106 A. 333, 93 Conn. 380, 1919 Conn. LEXIS 27
CourtSupreme Court of Connecticut
DecidedApril 16, 1919
StatusPublished
Cited by15 cases

This text of 106 A. 333 (Fagerholm v. Nielson) is published on Counsel Stack Legal Research, covering Supreme Court of Connecticut primary law. Counsel Stack provides free access to over 12 million legal documents including statutes, case law, regulations, and constitutions.

Bluebook
Fagerholm v. Nielson, 106 A. 333, 93 Conn. 380, 1919 Conn. LEXIS 27 (Colo. 1919).

Opinion

Gager, J.

The first two reasons of appeal are based on the refusal of the court to charge as requested by the defendant.

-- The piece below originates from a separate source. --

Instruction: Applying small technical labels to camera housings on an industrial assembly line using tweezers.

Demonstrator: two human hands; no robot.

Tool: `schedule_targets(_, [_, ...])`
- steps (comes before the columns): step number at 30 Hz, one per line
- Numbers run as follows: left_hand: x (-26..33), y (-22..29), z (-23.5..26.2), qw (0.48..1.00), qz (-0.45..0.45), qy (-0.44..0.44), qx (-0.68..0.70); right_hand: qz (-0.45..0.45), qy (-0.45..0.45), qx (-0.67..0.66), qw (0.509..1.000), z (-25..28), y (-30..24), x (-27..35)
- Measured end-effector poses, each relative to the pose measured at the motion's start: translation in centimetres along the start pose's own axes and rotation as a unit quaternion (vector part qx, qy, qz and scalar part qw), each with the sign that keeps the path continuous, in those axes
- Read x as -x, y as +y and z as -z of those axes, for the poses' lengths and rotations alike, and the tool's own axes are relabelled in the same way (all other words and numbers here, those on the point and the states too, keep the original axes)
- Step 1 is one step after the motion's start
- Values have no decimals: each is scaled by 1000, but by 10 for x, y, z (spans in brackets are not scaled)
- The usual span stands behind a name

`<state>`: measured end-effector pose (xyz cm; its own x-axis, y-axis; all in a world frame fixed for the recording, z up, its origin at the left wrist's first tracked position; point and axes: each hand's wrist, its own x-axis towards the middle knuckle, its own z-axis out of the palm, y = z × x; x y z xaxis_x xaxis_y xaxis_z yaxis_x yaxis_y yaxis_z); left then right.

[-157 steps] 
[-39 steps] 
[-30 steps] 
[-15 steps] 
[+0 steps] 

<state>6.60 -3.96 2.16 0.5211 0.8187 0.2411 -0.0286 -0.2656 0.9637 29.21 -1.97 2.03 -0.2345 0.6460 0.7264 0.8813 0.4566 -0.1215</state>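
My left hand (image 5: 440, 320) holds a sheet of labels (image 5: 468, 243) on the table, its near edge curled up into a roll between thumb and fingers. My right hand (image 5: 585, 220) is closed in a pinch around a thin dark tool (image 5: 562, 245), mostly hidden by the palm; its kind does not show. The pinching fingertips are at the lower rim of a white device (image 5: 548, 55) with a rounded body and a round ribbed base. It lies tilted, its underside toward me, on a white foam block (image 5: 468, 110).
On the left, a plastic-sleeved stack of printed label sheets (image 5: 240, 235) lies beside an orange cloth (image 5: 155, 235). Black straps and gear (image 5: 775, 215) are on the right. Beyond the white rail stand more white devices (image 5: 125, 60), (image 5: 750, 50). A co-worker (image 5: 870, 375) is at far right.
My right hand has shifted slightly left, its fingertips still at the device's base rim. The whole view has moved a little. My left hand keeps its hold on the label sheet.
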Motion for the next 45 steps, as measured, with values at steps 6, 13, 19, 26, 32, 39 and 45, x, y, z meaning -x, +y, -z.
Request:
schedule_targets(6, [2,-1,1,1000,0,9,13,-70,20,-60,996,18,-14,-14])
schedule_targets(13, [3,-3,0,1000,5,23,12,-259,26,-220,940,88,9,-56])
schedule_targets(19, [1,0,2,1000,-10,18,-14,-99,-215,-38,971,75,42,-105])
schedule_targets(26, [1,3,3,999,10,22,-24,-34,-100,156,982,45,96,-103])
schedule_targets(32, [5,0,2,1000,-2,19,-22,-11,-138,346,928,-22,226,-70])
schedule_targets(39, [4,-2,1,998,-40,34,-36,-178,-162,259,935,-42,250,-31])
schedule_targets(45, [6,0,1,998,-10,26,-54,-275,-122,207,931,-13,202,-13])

The action is for a balance due upon a building contract, and for extras, and the plaintiff’s right to recover upon the contract depends *385 upon substantial performance, and the right upon the extras depends upon whether they were ordered.

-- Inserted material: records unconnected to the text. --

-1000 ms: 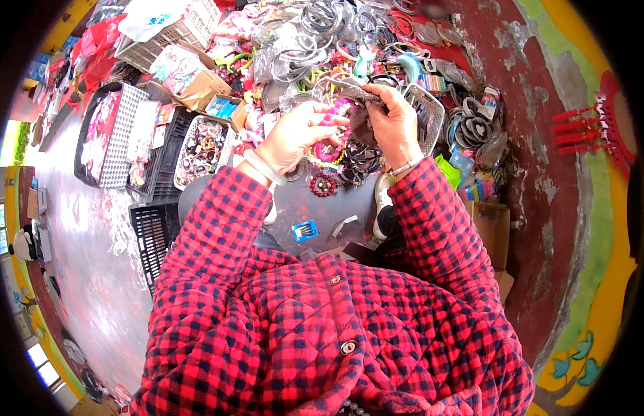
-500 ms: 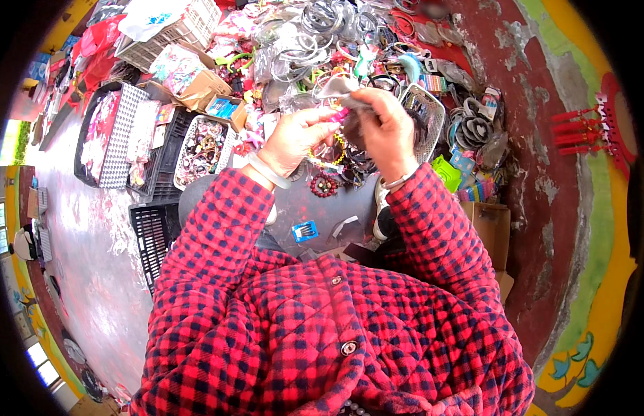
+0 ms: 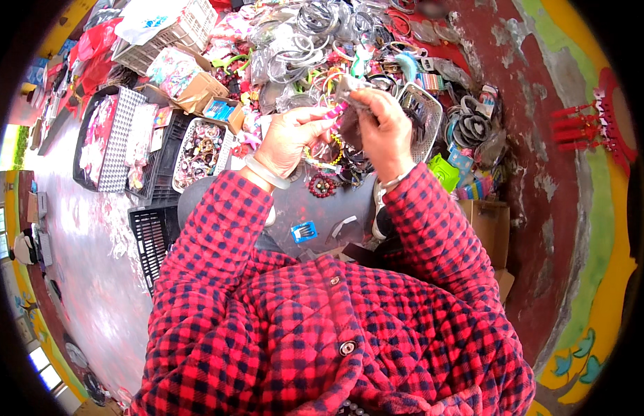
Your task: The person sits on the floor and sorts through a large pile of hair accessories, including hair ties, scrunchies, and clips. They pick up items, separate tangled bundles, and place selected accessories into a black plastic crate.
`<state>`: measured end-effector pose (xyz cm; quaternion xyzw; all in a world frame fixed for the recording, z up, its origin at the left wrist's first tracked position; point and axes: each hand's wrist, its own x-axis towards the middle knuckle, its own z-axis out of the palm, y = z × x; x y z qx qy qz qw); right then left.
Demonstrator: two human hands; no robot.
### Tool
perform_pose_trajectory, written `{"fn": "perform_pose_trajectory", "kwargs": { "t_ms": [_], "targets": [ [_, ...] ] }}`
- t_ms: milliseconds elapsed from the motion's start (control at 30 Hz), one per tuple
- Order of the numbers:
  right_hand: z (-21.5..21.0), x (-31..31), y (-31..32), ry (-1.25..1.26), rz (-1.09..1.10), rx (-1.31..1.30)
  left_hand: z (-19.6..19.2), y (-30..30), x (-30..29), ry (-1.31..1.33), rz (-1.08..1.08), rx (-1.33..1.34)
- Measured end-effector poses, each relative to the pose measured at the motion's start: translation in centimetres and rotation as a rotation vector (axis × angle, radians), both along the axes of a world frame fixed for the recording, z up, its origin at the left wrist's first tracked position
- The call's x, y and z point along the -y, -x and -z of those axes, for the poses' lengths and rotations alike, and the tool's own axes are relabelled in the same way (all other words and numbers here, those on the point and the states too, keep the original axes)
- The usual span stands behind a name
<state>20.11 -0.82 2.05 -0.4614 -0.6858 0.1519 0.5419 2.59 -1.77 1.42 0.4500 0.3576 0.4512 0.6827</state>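
A bench (image 3: pixel 419 41) heaped with hair bands, bangles and clips fills the far side, with a white basket of small ornaments (image 3: pixel 201 149) to the left. Above the lap, the right hand (image 3: pixel 384 128) is closed around a dark, crumpled clear packet (image 3: pixel 350 87), thumb and fingers pinching its top. The left hand (image 3: pixel 291 139) pinches a pink clip (image 3: pixel 336 111) at the packet's mouth. I judge the packet is best held steady and upright while the left fingertips work the clip, keeping both close over the lap so nothing drops into the pile.
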Motion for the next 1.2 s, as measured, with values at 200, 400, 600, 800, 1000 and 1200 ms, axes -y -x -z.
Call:
{"fn": "perform_pose_trajectory", "kwargs": {
  "t_ms": [200,400,600,800,1000,1200],
  "targets": [
    [-1.3,2.1,2.4,-0.195,-0.201,0.173,0.5,-0.1,0.0,0.0,-0.026,-0.091],
    [-0.3,-0.4,-0.2,0.027,-0.02,0.042,-0.4,0.0,0.2,-0.024,0.002,-0.056],
    [-1.4,2.2,2.0,-0.136,-0.191,0.164,1.0,-0.3,-0.2,0.093,-0.024,0.008],
    [-0.5,-0.1,0.1,0.035,-0.078,-0.123,-0.9,-0.5,0.2,0.061,0.311,0.107],
    [-0.8,0.2,-0.6,0.197,-0.084,-0.203,-0.5,-0.2,0.0,0.057,0.351,0.067],
    [-0.8,0.0,-0.7,0.155,-0.137,-0.148,-0.5,0.0,0.1,0.024,0.292,0.014]
  ]
}}
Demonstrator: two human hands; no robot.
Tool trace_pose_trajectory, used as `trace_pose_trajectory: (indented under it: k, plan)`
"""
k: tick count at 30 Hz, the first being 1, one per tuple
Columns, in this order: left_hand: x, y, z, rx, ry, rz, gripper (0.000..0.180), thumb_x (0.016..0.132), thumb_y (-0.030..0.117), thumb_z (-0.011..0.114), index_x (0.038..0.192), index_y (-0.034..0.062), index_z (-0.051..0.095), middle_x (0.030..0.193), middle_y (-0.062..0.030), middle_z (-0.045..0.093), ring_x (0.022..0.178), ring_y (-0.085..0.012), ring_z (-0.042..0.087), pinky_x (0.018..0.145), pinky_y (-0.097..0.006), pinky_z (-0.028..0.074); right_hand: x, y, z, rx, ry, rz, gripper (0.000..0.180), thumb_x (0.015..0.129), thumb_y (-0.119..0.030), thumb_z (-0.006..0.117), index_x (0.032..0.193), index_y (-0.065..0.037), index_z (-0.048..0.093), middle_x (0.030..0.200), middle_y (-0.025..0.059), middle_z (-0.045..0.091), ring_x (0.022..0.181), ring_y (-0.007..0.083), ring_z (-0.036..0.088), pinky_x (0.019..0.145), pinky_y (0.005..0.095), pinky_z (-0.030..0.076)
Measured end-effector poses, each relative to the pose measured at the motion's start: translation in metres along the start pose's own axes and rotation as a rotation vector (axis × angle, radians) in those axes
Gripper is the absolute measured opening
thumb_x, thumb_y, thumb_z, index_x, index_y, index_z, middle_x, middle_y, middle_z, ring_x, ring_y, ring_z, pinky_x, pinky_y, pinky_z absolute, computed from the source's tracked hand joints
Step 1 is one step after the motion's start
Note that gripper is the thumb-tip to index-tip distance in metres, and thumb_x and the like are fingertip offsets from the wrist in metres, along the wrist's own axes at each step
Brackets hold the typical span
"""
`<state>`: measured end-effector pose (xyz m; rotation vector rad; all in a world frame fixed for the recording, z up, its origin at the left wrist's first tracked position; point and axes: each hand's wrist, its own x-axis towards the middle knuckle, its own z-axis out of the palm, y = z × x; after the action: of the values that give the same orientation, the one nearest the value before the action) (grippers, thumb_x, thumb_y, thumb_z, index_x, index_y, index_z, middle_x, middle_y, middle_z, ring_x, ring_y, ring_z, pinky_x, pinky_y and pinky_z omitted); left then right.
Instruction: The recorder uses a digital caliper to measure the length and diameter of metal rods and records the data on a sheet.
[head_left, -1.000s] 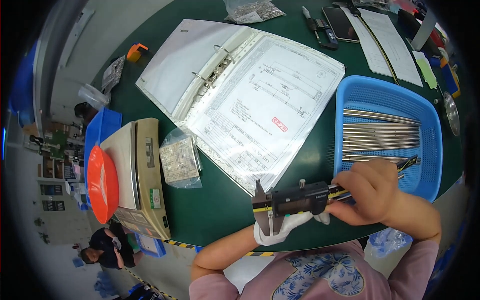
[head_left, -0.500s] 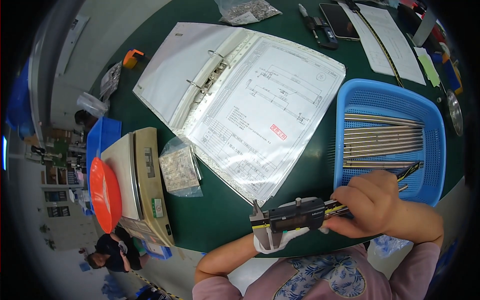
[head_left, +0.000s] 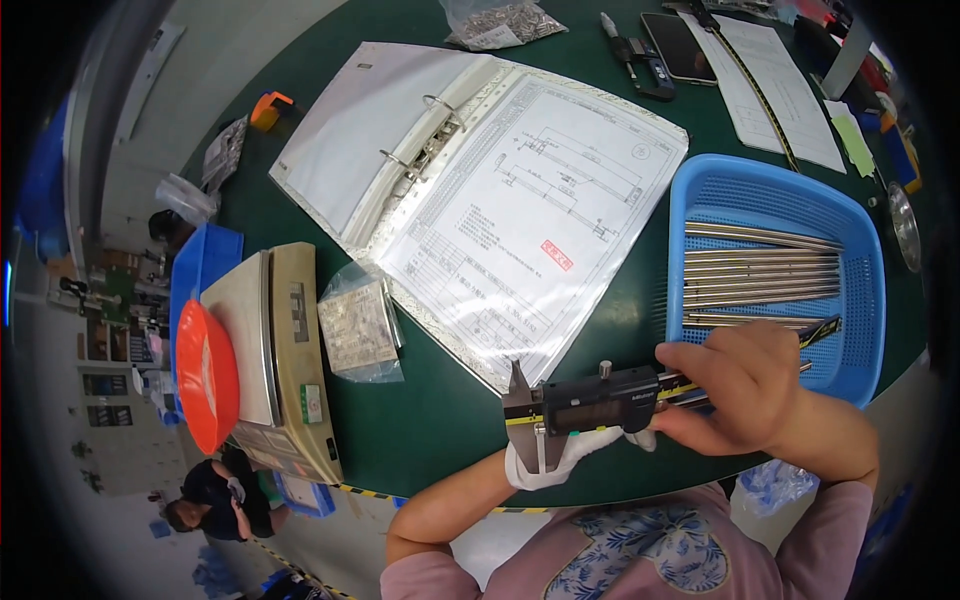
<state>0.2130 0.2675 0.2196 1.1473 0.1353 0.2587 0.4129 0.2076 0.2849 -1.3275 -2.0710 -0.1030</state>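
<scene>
My right hand, bare, grips the beam of a digital caliper with fingers and thumb. The caliper lies level above the table's front edge, with its metal jaws toward the left and its dark display facing up. My left hand, in a white glove, is closed just behind and below the caliper. Most of its fingers are hidden by the display housing, so what it holds cannot be made out. Right beside my right hand stands a blue plastic basket with several thin metal rods lying in it.
An open ring binder with a technical drawing lies mid-table. To its left are a small plastic bag, a weighing scale and a red tray. Farther back are a bag of small metal parts, a micrometer and a phone.
The caliper has risen slightly in the picture and turned a little, its jaws showing more upright. Both hands moved with it. The view has shifted slightly.
</scene>
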Motion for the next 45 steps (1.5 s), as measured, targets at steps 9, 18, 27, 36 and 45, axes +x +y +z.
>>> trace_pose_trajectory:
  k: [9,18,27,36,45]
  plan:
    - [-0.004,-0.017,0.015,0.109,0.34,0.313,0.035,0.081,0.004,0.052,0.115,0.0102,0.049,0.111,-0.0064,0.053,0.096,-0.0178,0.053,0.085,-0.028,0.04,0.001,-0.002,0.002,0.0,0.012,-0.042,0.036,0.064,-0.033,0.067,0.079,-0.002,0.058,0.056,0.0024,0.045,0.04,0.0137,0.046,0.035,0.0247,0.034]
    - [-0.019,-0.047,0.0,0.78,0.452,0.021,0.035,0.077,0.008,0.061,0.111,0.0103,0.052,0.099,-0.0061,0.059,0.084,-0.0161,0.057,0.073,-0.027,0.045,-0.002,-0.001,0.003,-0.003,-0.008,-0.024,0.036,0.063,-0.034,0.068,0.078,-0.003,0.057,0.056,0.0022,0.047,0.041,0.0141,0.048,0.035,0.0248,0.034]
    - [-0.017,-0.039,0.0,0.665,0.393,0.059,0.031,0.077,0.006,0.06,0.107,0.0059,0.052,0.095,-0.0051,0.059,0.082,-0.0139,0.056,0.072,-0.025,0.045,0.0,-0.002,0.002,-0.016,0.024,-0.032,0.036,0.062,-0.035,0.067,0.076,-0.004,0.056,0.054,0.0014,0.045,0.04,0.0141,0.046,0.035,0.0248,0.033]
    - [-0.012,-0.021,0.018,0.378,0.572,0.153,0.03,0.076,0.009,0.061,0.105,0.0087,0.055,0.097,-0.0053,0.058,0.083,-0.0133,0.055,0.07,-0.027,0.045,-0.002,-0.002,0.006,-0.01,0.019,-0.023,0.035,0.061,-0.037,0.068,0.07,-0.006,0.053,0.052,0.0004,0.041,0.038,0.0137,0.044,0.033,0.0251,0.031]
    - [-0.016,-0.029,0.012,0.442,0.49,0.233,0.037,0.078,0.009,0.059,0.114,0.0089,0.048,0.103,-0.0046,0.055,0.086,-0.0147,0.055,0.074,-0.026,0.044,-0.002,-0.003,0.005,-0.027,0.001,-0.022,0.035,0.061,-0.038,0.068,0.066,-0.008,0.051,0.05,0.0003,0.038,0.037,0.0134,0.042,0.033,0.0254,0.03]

The first of the defendant’s requests relates merely to the essentials of a discharge of the contract by agreement, and treats of termination by agreement and substitution of a new contract. The record does not raise any such questions and there was no error in not charging as requested. But this request to charge also incorporates a reference to performance: “The jury must find for the defendant, in case said defendant proves that plaintiff failed to perform said contract according to its terms, unless such failure was caused by any of the three discharges enumerated above,” referring to discharge by agreement, by impossibility of performance, and by breach. This, standing by itself, is not an accurate statement with reference to building contracts. The necessities of such cases have led to a modification of the statement, to prevent injustice, as set out in Pinches v. Swedish Evangelical Lutheran Church, 55 Conn. 183, 187, 10 Atl. 264.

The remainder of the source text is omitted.